[RECORDS SHOWN]
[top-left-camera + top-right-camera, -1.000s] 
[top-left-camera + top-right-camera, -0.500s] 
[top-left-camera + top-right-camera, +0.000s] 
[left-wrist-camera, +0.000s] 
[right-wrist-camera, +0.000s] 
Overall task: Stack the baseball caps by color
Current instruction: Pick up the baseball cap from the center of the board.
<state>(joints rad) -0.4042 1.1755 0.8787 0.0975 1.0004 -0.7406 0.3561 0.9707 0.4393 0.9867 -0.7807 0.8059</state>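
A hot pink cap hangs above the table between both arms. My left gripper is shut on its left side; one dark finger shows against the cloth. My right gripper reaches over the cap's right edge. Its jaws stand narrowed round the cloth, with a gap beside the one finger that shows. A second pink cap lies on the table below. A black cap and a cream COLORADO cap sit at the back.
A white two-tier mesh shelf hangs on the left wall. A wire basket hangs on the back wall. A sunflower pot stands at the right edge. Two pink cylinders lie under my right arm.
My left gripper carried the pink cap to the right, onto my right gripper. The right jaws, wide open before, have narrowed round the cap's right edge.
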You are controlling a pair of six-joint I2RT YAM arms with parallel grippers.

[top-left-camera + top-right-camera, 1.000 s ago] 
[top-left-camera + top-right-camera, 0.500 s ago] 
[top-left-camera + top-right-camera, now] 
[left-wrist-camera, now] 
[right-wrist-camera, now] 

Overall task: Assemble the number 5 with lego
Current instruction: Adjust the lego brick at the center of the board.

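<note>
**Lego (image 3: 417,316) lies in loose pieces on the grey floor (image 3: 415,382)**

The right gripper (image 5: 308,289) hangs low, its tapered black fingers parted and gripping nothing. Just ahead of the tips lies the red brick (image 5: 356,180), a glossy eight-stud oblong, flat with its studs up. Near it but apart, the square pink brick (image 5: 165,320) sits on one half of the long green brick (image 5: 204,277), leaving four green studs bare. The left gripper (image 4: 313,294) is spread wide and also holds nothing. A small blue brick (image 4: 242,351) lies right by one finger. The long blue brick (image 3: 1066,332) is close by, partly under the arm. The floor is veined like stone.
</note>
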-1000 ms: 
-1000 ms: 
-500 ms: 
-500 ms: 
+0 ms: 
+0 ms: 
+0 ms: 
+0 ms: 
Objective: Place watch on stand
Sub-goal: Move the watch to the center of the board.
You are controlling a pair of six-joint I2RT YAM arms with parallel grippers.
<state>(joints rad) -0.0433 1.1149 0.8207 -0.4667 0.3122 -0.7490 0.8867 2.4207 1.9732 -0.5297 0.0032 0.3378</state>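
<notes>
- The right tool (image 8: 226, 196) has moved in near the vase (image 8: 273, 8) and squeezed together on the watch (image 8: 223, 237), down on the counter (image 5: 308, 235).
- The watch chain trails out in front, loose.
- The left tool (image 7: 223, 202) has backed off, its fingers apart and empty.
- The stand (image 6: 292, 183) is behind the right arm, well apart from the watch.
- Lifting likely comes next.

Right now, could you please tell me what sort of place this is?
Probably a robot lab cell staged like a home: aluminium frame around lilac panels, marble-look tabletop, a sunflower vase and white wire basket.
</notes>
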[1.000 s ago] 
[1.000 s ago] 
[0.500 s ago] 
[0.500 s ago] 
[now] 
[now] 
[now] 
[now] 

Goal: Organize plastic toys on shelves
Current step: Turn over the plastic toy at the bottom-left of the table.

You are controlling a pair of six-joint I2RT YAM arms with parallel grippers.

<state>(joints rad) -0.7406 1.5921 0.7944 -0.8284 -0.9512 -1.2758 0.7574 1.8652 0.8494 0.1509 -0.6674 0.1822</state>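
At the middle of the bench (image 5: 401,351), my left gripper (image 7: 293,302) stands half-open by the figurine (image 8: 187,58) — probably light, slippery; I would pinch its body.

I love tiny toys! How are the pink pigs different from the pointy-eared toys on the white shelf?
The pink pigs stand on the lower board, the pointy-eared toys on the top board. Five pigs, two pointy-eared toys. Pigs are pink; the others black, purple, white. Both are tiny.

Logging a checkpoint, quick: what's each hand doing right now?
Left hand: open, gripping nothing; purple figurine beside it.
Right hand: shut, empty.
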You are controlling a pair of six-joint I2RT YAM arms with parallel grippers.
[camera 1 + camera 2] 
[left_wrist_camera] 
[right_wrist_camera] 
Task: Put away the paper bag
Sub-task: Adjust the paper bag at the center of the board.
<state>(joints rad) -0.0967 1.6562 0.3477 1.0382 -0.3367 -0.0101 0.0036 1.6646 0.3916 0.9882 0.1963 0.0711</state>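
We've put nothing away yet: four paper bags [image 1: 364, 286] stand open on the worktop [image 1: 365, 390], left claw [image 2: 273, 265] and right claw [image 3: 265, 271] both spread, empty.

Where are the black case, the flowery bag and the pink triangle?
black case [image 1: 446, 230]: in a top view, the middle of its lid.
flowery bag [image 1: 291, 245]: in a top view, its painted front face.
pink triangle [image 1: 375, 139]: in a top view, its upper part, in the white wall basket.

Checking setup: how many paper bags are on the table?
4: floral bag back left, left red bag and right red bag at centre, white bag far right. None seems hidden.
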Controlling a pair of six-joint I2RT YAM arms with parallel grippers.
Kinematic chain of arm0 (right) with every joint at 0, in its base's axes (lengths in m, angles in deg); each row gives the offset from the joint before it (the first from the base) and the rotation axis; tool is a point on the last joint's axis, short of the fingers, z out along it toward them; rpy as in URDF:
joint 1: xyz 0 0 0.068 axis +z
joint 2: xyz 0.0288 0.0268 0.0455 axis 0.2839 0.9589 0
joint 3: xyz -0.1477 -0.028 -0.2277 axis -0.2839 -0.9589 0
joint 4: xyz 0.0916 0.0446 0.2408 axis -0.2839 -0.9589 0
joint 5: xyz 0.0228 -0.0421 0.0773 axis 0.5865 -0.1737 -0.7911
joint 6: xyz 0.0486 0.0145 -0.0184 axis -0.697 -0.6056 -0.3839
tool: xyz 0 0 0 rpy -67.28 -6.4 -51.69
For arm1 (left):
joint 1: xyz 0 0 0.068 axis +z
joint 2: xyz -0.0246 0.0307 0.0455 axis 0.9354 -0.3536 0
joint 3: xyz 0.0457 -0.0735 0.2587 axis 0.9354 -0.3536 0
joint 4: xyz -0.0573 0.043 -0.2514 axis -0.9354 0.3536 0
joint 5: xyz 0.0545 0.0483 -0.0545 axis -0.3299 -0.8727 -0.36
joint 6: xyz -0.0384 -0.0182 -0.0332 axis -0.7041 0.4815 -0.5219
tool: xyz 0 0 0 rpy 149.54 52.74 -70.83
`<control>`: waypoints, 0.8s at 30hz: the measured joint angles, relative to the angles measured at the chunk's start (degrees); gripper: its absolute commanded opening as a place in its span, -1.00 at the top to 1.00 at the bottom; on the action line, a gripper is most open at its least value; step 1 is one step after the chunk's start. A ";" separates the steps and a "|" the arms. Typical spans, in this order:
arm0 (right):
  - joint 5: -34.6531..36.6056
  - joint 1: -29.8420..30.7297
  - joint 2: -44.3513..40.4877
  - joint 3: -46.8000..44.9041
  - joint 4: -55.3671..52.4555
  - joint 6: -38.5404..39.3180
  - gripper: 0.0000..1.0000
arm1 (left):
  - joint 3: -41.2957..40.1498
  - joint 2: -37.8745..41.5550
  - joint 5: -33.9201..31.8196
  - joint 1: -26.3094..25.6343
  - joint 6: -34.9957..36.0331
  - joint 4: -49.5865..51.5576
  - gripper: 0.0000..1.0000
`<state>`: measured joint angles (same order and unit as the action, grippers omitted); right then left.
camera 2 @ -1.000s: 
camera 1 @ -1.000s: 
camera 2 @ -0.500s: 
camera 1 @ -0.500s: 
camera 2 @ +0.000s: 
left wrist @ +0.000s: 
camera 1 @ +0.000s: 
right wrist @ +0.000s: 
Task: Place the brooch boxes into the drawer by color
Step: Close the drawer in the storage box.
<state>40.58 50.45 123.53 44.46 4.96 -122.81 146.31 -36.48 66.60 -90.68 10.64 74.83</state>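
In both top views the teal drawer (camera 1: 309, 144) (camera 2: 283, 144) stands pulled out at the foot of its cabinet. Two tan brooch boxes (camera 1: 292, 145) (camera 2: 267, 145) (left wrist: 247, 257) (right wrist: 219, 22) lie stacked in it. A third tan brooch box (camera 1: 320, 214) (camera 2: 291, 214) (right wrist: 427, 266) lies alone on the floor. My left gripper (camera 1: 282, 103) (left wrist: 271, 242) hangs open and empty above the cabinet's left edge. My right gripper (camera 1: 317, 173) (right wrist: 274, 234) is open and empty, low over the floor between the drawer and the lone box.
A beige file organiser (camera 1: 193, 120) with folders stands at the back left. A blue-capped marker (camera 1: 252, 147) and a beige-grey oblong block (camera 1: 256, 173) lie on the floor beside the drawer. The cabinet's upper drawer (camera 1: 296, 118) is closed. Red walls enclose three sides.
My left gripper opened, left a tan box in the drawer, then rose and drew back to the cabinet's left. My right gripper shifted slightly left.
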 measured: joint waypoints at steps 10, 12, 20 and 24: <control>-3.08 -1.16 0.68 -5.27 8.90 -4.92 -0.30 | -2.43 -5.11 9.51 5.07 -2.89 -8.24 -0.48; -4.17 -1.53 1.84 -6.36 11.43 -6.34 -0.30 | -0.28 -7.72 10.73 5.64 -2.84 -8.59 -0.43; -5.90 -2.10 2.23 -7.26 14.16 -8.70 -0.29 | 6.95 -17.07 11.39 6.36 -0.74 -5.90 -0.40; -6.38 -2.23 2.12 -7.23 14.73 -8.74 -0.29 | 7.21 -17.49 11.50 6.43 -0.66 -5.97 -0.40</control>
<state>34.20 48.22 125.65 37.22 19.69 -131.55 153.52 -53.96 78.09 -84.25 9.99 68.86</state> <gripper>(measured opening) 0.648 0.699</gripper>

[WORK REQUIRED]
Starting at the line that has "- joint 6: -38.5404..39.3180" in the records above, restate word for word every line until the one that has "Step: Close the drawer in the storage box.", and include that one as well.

[COMPLETED TASK]
  - joint 6: -38.5404..39.3180
  - gripper: 0.0000..1.0000
arm1 (left):
  - joint 3: -41.2957..40.1498
  - joint 2: -37.8745..41.5550
  - joint 5: -33.9201..31.8196
  - joint 1: -26.3094..25.6343
  - joint 6: -34.9957..36.0331
  - joint 4: -49.5865..51.5576
  - gripper: 0.0000..1.0000
`<state>`: measured joint angles (same order and unit as the action, grippers omitted); right then left.
camera 2 @ -1.000s: 
camera 1 @ -1.000s: 
camera 2 @ -0.500s: 
camera 1 @ -0.500s: 
camera 2 @ +0.000s: 
left wrist @ +0.000s: 
camera 1 @ +0.000s: 
right wrist @ +0.000s: 
Task: Place the brooch boxes into the drawer by color
Step: Close the drawer in the storage box.

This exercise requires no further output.